Dang, I guess that makes me a rainmaker…

  Amazing.  After just having remarked about what a great magazine is the Economist, the very next issue carried a short bit about my father’s first cousin!  The interview was shorter than a haiku, but cool just the same. 

  It had to do with the terrible flooding here in Iowa.  “Surveying his farm [with the reporter, he] saw glistening pools where corn stalks should have been.  Where the water had receded the earth was muddy, dotted by feeble plants.  ‘I consider us lucky’…  Much of his farm has survived.  Others have seen their land almost totally submerged.” 

  When I called out to ask if he was signing autographs, his wife answered and paused at first.  She hadn’t seen the article.  But, someone had called from town a few days back and asked if it’d be ok for a reporter from NYC to stop out…  

  They’d agreed to help, but with some concern.  They’d been interviewed before about life on the farm and the experience had done little but reinforce their innate reticence.  One’s life should speak for itself. 

  I read the bit to her.  She said they had been lucky, that the Lord had always been good to them. 

  Doesn’t all that make you wish your were a farmer? Had an intimate and interactive relationship with the earth?  No BS, no whining, no spray, no bling. 
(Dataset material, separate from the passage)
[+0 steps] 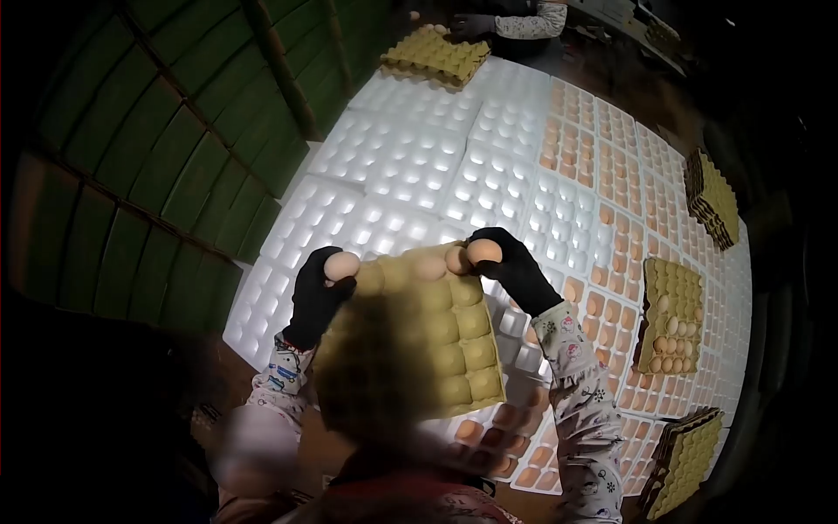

  Reminds me of a poem (and source of the name of this little digital acreage): 

Subtle Signs

by Michael Carey – from his book The Noise The Earth Makes 

Although they had worked for days
hardly a word was spoken between them –
just hand gestures and a waving
of arms.  From tractor to truck,
from hillside to house,
these said what was needed.
 
His father, once, had called his uncle
a “terrible talker.”  he knew, now, what
he meant; that sometimes over dinner
and beer, Uncle Al found a use
for words, making them dance
around the pudding and cranberry sauce
and fall down upon them
like a crazy invisible rain.
 
Helping his father and brother with harvest,
he learned to read the subtle
signs in the subtle landscape:
how nature speaks to those who listen,
and those who listen when she speaks
hardly speak at all.

Also just like last time, I am reminded of something Patagonia founder Yvon Chouinard once said: 

“You don’t see farmers as climbers.  You see city people.  Farmers don’t need to climb”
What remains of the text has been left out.